Very Nice. Though I must say that while bulking, the relative strength gains are disproportionate. Myself experiencing great squat gains with chinning more or less consistent or becoming slightly worse. But great info anyway, hope more is covered in the book.
'Though I must say that while bulking, the relative strength gains are disproportionate'
Sure, but you're always going to gain more in squats and deads compared to bench or chins.
Think of chins in terms of 1RM, i.e your max would be around 265-270 if you can crank out 10 body weight reps at 200 lbs.
Let's say you gain 10 lbs and increase your squat 1RM by 25-30 lbs (typical/common gain for an intermediate lifter on a generic non-retarded approach, certainly not great by any means).
You're still able to get 10 x bw chins and you're now doing 210 x 10 = 1RM of 280 = +10-15 lbs gained on this lift vs 25-30 lbs on squats.
Strength potential in squats is much greater, so this lift will always be ahead.
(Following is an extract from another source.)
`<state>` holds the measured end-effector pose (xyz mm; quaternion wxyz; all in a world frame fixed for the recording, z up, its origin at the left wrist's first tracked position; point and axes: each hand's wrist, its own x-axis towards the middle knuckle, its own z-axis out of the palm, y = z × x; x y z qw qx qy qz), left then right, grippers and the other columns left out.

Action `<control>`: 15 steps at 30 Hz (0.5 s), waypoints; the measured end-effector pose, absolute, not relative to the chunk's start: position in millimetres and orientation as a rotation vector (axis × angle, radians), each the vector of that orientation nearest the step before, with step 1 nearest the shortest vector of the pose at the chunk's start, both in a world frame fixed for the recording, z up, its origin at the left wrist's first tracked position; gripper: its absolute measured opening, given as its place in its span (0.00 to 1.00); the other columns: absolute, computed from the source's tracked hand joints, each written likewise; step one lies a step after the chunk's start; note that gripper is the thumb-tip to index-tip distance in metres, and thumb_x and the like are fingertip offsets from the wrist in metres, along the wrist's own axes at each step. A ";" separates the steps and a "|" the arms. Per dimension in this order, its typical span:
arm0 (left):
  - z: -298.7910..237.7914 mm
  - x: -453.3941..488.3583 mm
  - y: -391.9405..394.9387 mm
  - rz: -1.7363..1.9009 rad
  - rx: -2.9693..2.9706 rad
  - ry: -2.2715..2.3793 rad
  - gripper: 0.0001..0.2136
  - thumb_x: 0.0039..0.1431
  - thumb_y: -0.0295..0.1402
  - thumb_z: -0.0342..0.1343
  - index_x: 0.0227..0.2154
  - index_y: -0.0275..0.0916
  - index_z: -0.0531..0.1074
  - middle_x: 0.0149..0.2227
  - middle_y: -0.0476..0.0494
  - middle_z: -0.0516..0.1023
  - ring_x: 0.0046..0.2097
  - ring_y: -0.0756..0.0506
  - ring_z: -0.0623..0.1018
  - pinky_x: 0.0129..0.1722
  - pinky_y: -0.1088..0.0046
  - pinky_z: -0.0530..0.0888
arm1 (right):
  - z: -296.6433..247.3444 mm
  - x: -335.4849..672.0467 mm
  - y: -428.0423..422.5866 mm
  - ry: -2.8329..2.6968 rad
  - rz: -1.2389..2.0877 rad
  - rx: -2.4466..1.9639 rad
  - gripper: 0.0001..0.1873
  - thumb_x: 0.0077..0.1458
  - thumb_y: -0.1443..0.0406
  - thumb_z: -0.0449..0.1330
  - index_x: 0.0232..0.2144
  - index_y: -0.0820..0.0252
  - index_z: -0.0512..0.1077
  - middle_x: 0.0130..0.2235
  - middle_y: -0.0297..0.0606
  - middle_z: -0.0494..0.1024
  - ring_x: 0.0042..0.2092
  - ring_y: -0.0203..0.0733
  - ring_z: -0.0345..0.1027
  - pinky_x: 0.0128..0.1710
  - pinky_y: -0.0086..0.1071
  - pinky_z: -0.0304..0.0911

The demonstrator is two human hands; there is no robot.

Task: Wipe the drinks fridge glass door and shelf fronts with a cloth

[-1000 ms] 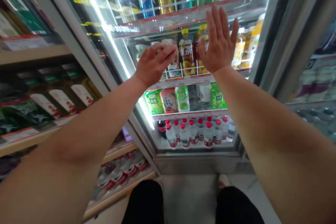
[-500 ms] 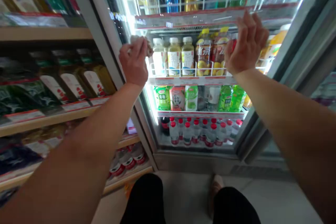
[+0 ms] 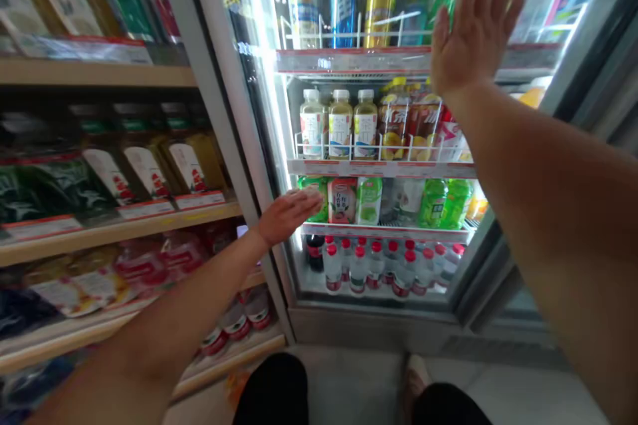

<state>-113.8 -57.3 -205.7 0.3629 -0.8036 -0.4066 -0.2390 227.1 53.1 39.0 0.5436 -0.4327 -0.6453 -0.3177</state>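
Observation:
My left hand [image 3: 289,214] is low at the left side of the lit drinks fridge, in front of a green carton [image 3: 318,202]. Its fingers lie together over a crumpled pale cloth [image 3: 315,198], of which only a little shows at the fingertips. Higher up on the right, my right hand [image 3: 471,36] is spread flat with nothing in it, before the upper shelf and its green bottles. Reflections suggest glass in front of the shelves; whether either palm touches it I cannot tell.
Inside the fridge stand tall cans [image 3: 343,6], white-capped bottles [image 3: 340,126], a pink carton [image 3: 342,200] and several red-capped water bottles [image 3: 357,271]. Wooden shelves [image 3: 100,73] with bottles are on the left. A metal door frame [image 3: 498,265] runs along the right.
My left hand has moved down from the white-capped bottles' level to the carton shelf, its fingers straighter. My right hand has risen and spread its fingers. The view has shifted slightly upward.

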 end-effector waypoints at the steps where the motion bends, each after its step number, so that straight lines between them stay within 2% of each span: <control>1: -206.3 -108.0 -56.5 -0.559 -2.134 -0.959 0.16 0.72 0.28 0.51 0.55 0.56 0.73 0.55 0.59 0.79 0.56 0.48 0.78 0.57 0.65 0.78 | 36.4 227.2 54.3 -1.518 -0.770 -0.997 0.33 0.71 0.53 0.38 0.73 0.54 0.43 0.75 0.39 0.42 0.75 0.53 0.31 0.72 0.53 0.30; 5: -174.2 -71.4 -38.6 -0.381 -2.124 -0.581 0.16 0.74 0.23 0.48 0.57 0.47 0.72 0.58 0.55 0.77 0.57 0.47 0.77 0.59 0.66 0.76 | 31.1 227.5 54.5 -1.483 -0.767 -0.905 0.32 0.71 0.52 0.37 0.73 0.52 0.46 0.75 0.35 0.45 0.75 0.50 0.33 0.72 0.50 0.30; 8: -120.9 -39.0 -19.0 -0.418 -2.014 -0.612 0.18 0.74 0.25 0.49 0.61 0.47 0.68 0.62 0.53 0.73 0.60 0.44 0.74 0.61 0.61 0.73 | 30.5 226.7 51.6 -1.492 -0.727 -0.909 0.32 0.71 0.53 0.39 0.72 0.53 0.46 0.75 0.33 0.44 0.75 0.49 0.33 0.72 0.51 0.30; 11: -59.2 -13.5 -4.8 -0.487 -1.948 -0.649 0.19 0.76 0.27 0.46 0.64 0.52 0.66 0.65 0.56 0.69 0.65 0.42 0.69 0.63 0.57 0.70 | 29.8 226.0 49.6 -1.482 -0.715 -0.872 0.32 0.69 0.55 0.39 0.72 0.54 0.48 0.74 0.32 0.46 0.75 0.49 0.35 0.73 0.53 0.31; 13: -19.4 -3.3 1.8 -0.589 -1.834 -0.725 0.18 0.77 0.29 0.44 0.64 0.50 0.67 0.65 0.56 0.69 0.65 0.40 0.66 0.63 0.55 0.68 | 29.7 226.0 50.0 -1.482 -0.703 -0.868 0.32 0.68 0.55 0.38 0.71 0.50 0.48 0.74 0.28 0.45 0.75 0.47 0.34 0.73 0.52 0.30; 15: 18.2 0.4 9.9 -0.707 -1.666 -0.789 0.17 0.78 0.33 0.43 0.63 0.47 0.68 0.64 0.58 0.69 0.63 0.40 0.66 0.63 0.57 0.67 | 30.5 226.1 51.4 -1.505 -0.664 -0.884 0.33 0.67 0.53 0.37 0.71 0.46 0.45 0.74 0.23 0.42 0.75 0.44 0.30 0.73 0.52 0.27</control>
Not uncommon to see a 400 lb squat, but when was the last time you saw a 400 lbs chin.
Hey Martin thx again for doing the interview for my blog (http://www.traineatsleep.nl)!
interesting point about gaining i never thought of it that way...
great blog btw!
I agree, great blog with lots of cool information I had no clue about before! Really looking forward to your book, Martin:)
Hi Martin,
Do you plan on releasing your book as an ebook or in hard copy format?
Thanks, guys.
'Do you plan on releasing your book as an ebook or in hard copy format?'
Not yet decided.
Hey Martin,
I was just wondering what you thought would be a good goal to shoot for wrt pull ups. What sort of bodyweight goal for 1rm in pull ups would be equivalent to a 1.5bw bench or 2.5bw deadlift?
Thanks.
Chins/pullups = bench strength standard*, so 1.5 x bw or thereabouts.
* as pullups/chins favors long limbed individuals, and bench favor short limbed individuals, you will likely find either goal much harder/easier to attain, depending on body type.